A BR-101, conhecida como Rio-Santos, é muito mais do que uma rodovia: é a espinha dorsal do Litoral Norte paulista. Cortando paisagens de Mata Atlântica preservada, praias paradisíacas e comunidades caiçaras, ela conecta municípios como São Sebastião, Caraguatatuba, Ubatuba e Ilhabela — e é por ela que escoam turismo, comércio e o cotidiano de centenas de milhares de moradores da região.

Apesar de seu papel estratégico, a rodovia acumula um histórico preocupante de acidentes e congestionamentos que impactam diretamente a qualidade de vida local. Trechos com curvas fechadas, pistas estreitas, falta de acostamento e ausência de iluminação adequada figuram entre os fatores que tornam o trajeto arriscado, especialmente nos fins de semana e feriados, quando o fluxo de veículos aumenta significativamente.

Para os moradores que dependem da via no dia a dia, os engarrafamentos não são apenas um incômodo pontual: representam atrasos no acesso a serviços de saúde, trabalho e educação. Em períodos de alta temporada, o tempo de viagem pode triplicar, transformando deslocamentos rotineiros em horas de espera.

Segurança viária em xeque

Além dos congestionamentos, a segurança na Rio-Santos é um tema recorrente de debate entre gestores públicos, concessionárias e comunidades. Acidentes envolvendo veículos de passeio, motos e caminhões são registrados com frequência, e as condições do pavimento em alguns trechos contribuem para elevar o risco.

Órgãos responsáveis pela gestão e fiscalização da via enfrentam o desafio de modernizar a infraestrutura sem interromper o fluxo contínuo que sustenta a economia regional. Obras de ampliação e revitalização têm sido discutidas ao longo dos anos, mas a execução esbarra em questões ambientais, fundiárias e orçamentárias.
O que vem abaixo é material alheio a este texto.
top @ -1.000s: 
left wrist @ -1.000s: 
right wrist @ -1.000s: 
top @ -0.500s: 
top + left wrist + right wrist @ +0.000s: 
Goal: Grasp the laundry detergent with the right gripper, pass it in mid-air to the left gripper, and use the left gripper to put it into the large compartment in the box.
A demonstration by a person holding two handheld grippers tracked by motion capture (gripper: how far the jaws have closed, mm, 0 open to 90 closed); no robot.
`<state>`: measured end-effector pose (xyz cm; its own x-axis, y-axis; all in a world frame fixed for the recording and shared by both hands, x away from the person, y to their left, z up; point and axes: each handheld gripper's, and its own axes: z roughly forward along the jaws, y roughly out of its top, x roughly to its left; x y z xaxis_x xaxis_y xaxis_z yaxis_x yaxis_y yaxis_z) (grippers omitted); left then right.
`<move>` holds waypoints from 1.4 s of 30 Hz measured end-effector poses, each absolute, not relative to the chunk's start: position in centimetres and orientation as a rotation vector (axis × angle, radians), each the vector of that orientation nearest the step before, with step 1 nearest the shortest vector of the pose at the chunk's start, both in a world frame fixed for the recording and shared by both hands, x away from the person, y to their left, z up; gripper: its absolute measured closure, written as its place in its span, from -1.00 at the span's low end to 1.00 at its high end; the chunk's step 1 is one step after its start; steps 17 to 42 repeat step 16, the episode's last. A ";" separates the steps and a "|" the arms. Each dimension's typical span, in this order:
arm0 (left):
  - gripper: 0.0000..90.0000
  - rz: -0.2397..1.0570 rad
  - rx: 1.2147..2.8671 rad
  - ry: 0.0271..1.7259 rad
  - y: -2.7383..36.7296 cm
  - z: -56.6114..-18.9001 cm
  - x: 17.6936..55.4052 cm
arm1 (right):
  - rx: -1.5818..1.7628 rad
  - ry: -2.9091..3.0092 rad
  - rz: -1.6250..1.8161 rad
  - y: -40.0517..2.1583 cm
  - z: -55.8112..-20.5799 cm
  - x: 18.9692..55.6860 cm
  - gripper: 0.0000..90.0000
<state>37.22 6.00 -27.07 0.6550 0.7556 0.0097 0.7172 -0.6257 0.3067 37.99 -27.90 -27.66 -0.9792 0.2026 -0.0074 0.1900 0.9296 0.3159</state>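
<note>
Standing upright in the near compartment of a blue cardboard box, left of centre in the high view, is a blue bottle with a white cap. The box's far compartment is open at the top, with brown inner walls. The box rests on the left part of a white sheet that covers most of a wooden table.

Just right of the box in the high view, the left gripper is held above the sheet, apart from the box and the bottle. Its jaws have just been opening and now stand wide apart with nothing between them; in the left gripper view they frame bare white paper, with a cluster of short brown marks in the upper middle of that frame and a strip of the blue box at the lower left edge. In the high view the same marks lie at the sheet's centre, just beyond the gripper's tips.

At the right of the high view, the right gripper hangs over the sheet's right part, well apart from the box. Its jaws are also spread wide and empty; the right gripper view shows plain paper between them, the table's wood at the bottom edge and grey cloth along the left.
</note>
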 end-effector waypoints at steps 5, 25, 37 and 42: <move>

Turismo e economia dependem da rodovia

A dependência da região em relação à BR-101 vai além da mobilidade cotidiana. O turismo — principal vetor econômico do Litoral Norte — depende diretamente das condições da via para atrair visitantes. Hotéis, pousadas, restaurantes e prestadores de serviço sentem os reflexos imediatos quando a rodovia registra acidentes ou interdições prolongadas.

Diante desse cenário, especialistas em mobilidade urbana e lideranças regionais insistem na necessidade de um plano integrado de melhorias que contemple sinalização, manutenção preventiva, pontos de fiscalização de velocidade e alternativas de transporte público para reduzir a dependência do automóvel particular.

Enquanto as soluções estruturais não chegam, quem trafega pela Rio-Santos deve redobrar a atenção: respeitar os limites de velocidade, evitar ultrapassagens em trechos proibidos e planejar os deslocamentos fora dos horários de pico são medidas que fazem diferença na prevenção de acidentes.